Optimize Your Images
Large images have large files sizes, and that potentially means a slower-loading site. The more images, the more this will be an issue. But even if your site is small and you don’t use that many images, it’s best to get in the habit of optimizing them anyway—you never know what kind of connection your viewers will be on and research shows that many users abandon a website if take more than 3 seconds to load. (Whoa—that’s not long at all!) Anyway, it’s just good practice.
The first thing you should do is upload exactly the size file you’re going to use in the blog. Don’t rely on Wordpress or other software to scrunch it down for you. (This scrunching takes extra time.)
The next step is to use some sort of program to shrink your file size (not image size), while keeping as much quality as you can. I use Photoshop’s “save as a web image” feature, but if you don’t have Photoshop, free programs such Optimizilla work just fine. If you’re using Wordpress, there’s a plugin called WP Smush that does the same thing (it’s not free). I also recommend ImageOptim.
Keep an Eye on Image Placement
In general, there are a couple of things to keep in mind with where you place the images. Some of these are like salt and pepper—strictly to taste. For example, should you place an image above your headline or below it? Should additional images be above section headers or below them? This is up to you and/or whatever theme/template you’re writing into.
Other issues, like orientation, are more cut and dry. For instance, images oriented in “landscape” fashion generally scan better to viewer’s eyes than images set in the “portrait” orientation. But, if you’re looking for a Pinterest-optimized image, use a vertical orientation.
It’s also easier for readers if your images are center-aligned or a right-aligned. Left-aligned images can break up the reader’s flow if the text wraps around to the right.

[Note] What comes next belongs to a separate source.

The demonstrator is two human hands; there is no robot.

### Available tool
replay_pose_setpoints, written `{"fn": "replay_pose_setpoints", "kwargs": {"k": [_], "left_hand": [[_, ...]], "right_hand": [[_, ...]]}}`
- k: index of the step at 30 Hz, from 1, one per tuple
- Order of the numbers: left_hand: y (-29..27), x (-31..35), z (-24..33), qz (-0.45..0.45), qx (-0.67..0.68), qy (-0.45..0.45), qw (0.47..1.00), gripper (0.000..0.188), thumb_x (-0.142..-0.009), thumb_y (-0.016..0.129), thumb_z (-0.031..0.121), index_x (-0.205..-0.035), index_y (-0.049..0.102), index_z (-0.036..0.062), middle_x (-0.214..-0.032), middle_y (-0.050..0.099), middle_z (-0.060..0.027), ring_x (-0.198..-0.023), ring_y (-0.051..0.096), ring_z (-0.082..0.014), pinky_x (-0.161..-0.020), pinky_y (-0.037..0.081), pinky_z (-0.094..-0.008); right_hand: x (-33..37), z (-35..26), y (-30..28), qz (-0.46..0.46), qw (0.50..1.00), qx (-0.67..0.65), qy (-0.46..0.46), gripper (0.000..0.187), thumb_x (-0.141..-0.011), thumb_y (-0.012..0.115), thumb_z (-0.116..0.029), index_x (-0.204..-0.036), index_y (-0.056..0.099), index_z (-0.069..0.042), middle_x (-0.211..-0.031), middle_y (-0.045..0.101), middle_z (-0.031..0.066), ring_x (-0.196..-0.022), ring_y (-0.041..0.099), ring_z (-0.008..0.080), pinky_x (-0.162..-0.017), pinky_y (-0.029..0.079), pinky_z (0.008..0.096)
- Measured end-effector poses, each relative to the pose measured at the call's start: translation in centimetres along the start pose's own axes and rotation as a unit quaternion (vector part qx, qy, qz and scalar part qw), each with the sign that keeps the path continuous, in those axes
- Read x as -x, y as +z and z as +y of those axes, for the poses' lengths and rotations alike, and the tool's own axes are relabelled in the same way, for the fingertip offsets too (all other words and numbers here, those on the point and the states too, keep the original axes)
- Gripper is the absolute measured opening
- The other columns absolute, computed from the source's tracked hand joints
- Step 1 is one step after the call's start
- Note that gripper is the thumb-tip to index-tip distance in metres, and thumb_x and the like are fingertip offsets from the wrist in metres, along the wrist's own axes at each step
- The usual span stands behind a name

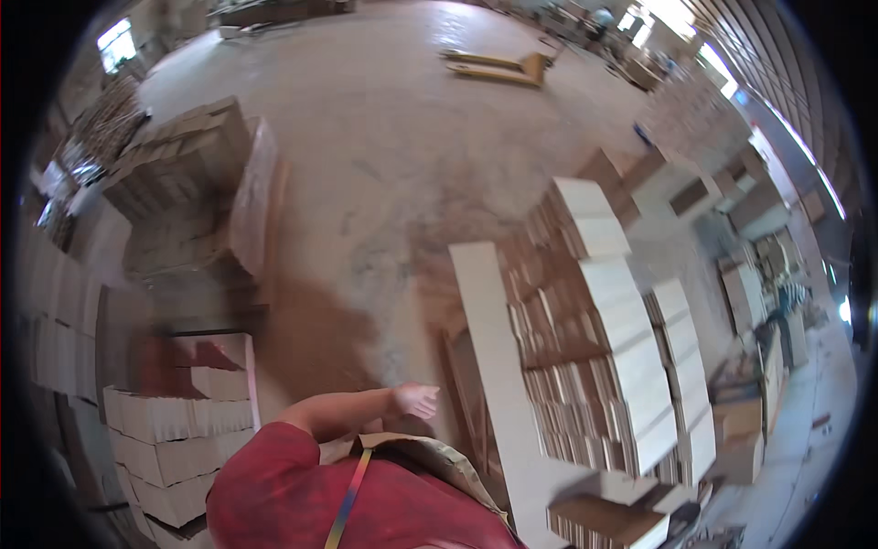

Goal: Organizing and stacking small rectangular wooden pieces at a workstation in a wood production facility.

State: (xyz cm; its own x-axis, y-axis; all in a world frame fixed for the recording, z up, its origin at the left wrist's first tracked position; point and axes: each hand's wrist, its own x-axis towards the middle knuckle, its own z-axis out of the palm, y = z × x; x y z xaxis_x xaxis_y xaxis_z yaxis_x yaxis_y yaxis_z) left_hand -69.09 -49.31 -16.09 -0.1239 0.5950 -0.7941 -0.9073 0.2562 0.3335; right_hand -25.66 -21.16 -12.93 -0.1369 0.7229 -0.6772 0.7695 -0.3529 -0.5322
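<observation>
My left hand point(416, 401) is bare and reaches out in front of my body over the floor. Its fingers look loosely apart, with nothing visible in them, though they are slightly blurred. A brown apron point(448, 457) over my red shirt is just below that hand. To its right, a long pale board point(489, 329) runs beside stacks of flat pale boards point(558, 339). My right hand does not show. Low on the right, a dark object point(684, 520) that I cannot make out sits beside a small stack of boards point(599, 526).
Stacked pale panels point(174, 421) stand close on my left, with a brown wrapped pile point(187, 165) beyond them. A yellow pallet jack point(498, 69) is far ahead on the concrete floor point(357, 101). More boards and boxes line the right side, where a person point(794, 297) is partly visible.
</observation>
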Motion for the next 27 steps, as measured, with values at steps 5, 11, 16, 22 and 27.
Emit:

Lastly, make sure at least one image is fully visible without your viewer having to scroll down on your post. (Depending what theme you’re using, this may be decided for you or you may have to insert it there yourself.)
In the end, the images you choose should add to the story you’re telling with words, while not distracting from it. The more they’re integrated—both into the story and into the structure of the post itself (i.e. SEO), the more they’ll contribute to the success of your piece.
What questions do you have regarding using images for your blog posts?